Smarter decision making
The platform transformed decision-making into a data-driven process. Operators gained comprehensive visibility over plant performance through unified dashboards. Scenario simulation tools enabled informed “what-if” analysis, minimising risks associated with operational decisions. Moreover, the platform served as a living repository of institutional knowledge, ensuring that expertise and lessons learned remain available for future use.
Broader implications for the desalination industry
The project represents a significant shift in the management of desalination plants, moving them from reactive operations to proactive, intelligent systems. This transformation not only improves current performance but also establishes a model for how desalination facilities can evolve in the coming years, with greater capacity to anticipate challenges and adapt to changing conditions.
The implementation of the digital twin has delivered measurable benefits across energy efficiency, cybersecurity, and decision-making
Another important outcome is the solution’s scalability and replicability. Thanks to its modular architecture and the use of open standards, the platform can be adapted to desalination plants of different sizes and complexities, from small municipal systems to large industrial facilities. This flexibility positions Tedagua to extend the benefits of the project across its global portfolio, offering a solution that can be tailored to diverse operational contexts.
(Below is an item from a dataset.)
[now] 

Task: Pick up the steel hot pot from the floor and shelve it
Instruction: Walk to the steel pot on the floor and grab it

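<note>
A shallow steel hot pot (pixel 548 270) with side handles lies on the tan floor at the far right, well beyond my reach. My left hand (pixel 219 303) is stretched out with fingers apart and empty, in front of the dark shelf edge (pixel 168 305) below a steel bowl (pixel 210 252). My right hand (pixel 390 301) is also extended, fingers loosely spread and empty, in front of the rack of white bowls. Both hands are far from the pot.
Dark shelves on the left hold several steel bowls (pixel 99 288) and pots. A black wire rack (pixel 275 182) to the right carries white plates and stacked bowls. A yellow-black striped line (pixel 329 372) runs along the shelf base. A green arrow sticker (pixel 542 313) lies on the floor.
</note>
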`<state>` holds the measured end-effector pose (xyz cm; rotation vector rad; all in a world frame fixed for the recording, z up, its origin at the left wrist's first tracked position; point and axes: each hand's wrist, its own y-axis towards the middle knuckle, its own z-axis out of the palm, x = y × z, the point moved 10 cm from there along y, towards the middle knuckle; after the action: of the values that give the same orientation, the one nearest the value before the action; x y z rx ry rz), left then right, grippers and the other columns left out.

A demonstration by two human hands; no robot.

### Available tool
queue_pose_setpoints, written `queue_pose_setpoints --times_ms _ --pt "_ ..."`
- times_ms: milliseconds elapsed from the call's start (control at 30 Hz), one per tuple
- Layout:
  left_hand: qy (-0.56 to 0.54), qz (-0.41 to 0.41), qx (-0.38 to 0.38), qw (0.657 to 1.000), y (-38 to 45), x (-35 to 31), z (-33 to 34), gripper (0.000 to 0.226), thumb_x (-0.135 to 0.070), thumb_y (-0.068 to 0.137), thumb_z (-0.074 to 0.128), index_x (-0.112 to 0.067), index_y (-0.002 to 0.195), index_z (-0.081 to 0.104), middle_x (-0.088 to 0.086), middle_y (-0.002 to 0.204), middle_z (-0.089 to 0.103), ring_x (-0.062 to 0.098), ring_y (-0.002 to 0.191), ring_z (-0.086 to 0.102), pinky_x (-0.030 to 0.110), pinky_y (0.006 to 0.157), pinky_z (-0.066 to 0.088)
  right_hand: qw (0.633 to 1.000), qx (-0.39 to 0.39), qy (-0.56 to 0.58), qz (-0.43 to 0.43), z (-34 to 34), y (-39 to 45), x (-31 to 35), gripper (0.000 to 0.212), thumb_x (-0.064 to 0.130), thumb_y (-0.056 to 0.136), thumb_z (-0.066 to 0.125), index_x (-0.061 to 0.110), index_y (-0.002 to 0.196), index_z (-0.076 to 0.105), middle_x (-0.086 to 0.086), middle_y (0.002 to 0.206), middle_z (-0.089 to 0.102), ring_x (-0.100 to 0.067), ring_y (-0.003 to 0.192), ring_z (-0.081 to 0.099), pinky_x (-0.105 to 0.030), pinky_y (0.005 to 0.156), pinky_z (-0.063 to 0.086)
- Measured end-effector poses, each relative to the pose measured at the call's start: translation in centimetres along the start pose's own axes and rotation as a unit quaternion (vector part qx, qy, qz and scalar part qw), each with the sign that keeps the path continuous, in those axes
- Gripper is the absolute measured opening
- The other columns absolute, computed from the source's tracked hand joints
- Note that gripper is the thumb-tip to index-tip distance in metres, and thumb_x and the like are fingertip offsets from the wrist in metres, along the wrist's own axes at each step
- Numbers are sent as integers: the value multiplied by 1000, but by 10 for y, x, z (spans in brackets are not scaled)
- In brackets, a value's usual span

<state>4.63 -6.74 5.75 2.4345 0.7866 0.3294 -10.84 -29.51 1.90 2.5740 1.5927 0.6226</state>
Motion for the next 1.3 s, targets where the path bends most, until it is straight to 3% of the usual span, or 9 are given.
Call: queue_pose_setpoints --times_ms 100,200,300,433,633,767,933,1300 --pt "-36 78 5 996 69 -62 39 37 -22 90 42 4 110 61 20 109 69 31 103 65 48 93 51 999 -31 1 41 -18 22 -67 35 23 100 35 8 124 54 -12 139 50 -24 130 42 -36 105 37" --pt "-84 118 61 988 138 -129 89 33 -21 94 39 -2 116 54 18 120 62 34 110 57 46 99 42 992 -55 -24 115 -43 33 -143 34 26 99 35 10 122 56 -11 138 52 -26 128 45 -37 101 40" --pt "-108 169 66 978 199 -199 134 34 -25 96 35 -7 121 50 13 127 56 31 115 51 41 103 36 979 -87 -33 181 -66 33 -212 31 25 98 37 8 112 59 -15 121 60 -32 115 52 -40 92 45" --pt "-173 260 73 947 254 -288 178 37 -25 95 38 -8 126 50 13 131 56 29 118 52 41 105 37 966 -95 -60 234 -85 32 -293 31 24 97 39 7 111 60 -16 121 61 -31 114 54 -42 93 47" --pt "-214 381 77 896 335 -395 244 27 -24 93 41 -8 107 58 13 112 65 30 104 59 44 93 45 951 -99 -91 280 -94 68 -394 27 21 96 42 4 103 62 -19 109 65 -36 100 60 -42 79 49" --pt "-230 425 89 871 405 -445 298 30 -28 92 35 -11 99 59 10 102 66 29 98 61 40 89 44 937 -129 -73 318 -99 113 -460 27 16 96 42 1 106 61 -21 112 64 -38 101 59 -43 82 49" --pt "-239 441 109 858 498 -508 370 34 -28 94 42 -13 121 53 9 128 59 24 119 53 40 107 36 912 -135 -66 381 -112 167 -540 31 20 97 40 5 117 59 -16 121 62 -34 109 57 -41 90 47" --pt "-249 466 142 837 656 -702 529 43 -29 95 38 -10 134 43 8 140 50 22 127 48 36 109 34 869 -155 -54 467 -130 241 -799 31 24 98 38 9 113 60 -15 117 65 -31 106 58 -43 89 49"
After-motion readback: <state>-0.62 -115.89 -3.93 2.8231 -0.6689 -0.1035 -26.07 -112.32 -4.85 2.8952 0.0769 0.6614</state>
At the same time, several factors must be considered for successful adoption. Digital transformation requires a structured approach to change management, including training and support for plant operators. While the investment in infrastructure and development is significant at the outset, the long-term savings and improvements in resilience make the case compelling. Equally important is ensuring compatibility with existing systems, such as SCADA and CMMS, to minimise disruption during the transition to this new way of operating.
Conclusions and future directions
The Digital Twin Platform for Desalination Plants demonstrates that advanced AI and digital twin technologies can radically enhance the efficiency, resilience, and security of desalination facilities.
Looking ahead, Tedagua will expand AI capabilities to integrate external variables such as supply chains, energy markets, and waste management. The integration of renewable energy sources into plant operations is also a priority, aligning desalination processes with sustainability goals.
By combining operational efficiency with environmental responsibility and cybersecurity, Tedagua has established a new benchmark for intelligent water management. This project not only addresses current challenges but also lays the foundation for future advances in the desalination industry, positioning Tedagua at the forefront of digital innovation.